My ideas about pet keeping have gone through a long, slow evolution. Ive been thinking about and living with pets since I was a child. But I didnt really start worrying about pets until I had a child of my own who, in line with family tradition, showed a marked interest in animals and began asking for a pet This and a pet That. I was too indulgent. By the time my daughter was in elementary school, our house had been dubbed the neighborhood zoo. All the kids wanted to play at our house because there were so many animals. We had, in descending order of size (and thankfully not all at exactly the same time): dogs, a cat, guinea pigs, rats, a hamster, a snake, a salamander, a leopard gecko, a tarantula, mice, frogs, goldfish, hermit crabs, guppies, ghost crabs, miniature frogs, worms, and crickets. We also had a tadpole from a grow-your-own-frog mail-order kit (who never made it past tadpole stage), a collection of butterflies from a hatch-your-own caterpillar kit, an ant farm with live ants who were shipped to us in a little plastic tube, sea monkeys, and a kit with Triassic Triops eggs that grew into creepy-looking things that cannibalized each other and gave my daughter nightmares.
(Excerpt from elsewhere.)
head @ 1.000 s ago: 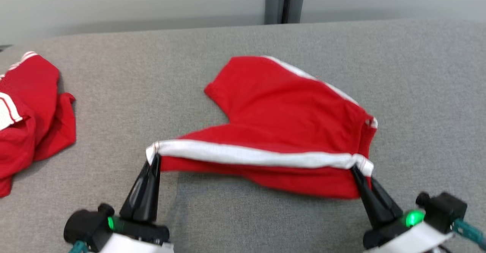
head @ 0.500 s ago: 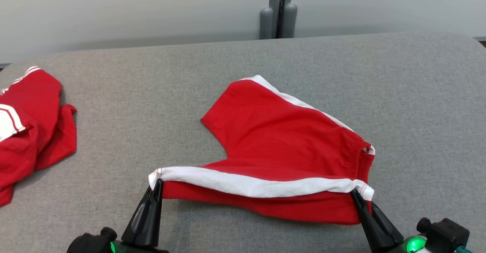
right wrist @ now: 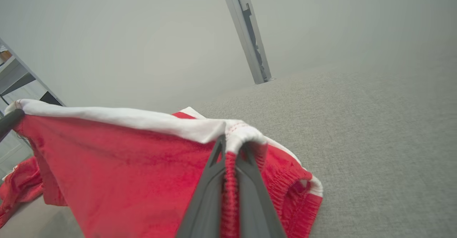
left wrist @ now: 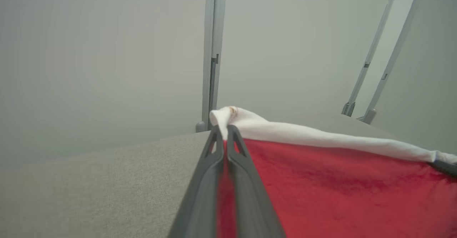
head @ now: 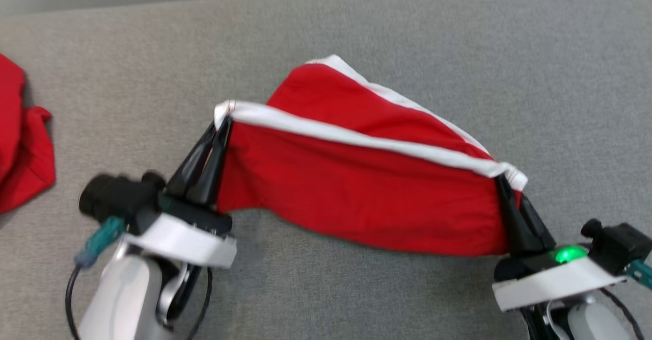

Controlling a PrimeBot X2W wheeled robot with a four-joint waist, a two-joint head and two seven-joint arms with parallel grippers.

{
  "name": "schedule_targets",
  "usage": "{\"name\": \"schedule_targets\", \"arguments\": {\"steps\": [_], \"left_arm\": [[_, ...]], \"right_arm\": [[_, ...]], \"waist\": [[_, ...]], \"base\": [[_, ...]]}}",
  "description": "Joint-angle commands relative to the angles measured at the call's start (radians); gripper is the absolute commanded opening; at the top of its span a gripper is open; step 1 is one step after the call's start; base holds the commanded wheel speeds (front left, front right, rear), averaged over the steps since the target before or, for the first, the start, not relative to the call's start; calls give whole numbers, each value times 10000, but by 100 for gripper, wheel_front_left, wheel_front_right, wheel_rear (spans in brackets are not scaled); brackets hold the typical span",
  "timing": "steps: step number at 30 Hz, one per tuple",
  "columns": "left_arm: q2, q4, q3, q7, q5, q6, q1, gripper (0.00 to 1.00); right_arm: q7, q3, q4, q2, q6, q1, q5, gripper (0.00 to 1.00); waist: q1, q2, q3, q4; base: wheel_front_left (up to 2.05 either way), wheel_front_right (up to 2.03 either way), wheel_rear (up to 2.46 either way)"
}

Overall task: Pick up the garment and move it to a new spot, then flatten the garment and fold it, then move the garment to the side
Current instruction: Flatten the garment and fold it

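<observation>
Between left gripper [head: 223, 125] and right gripper [head: 502, 181], both tight on it; red garment [head: 356, 192]

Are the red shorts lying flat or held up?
Held up: left tool and right tool pinch the red shorts taut by the white edge; far part lies down.

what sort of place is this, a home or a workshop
Most likely a robot test cell, not a home: a grey fabric-covered table, plain grey partition panels joined by a metal post behind it, and a second red garment lying left of the red shorts.
</observation>
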Motion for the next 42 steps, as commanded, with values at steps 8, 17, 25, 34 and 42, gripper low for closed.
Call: {"name": "schedule_targets", "arguments": {"steps": [8,17,25,34,42], "left_arm": [[233,1820,-912,546,-238,-74,-2786,0],[327,4279,-1752,471,-795,-76,-5125,0],[143,6089,-2184,-154,-1472,-76,-5839,100],[78,5904,-1461,-1202,-1448,627,-4669,100],[151,3366,-85,-1196,-1021,1537,-2188,100]], "right_arm": [[-3,-350,847,382,-1,-1338,-72,0],[-224,-117,1675,565,0,-2373,150,0],[-366,131,2116,510,0,-2601,7,100],[-434,-101,1697,164,0,-1825,-759,100],[-306,-855,814,52,-1,-1102,-1349,100]], "waist": [[1,0,1282,-546],[1,0,1826,-1075],[1,0,1857,-1081],[1,0,1298,-759],[1,0,667,-458]], "base": [[0,0,0],[0,0,0],[0,0,0],[0,0,0],[0,0,0]]}}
Our house was the first stop for parents whose children had grown bored with their pets. It was in this manner that we acquired guinea pigs, guppies, and several of our rats. This is also how we wound up with a cage full of mice. Mice, in my experience, do not make good pets for young children. They are too skittish, too small, and too fast. And they are excellent jumpers. A little fellow named White Yarn hopped out of my daughters hands one day and zoomed off to parts unseen in our house. He then systematically, by cover of night, chewed away a small square of fabric right in the center of each cushion of our new couch. This act of vandalism earned him a reassignment from pet to vermin.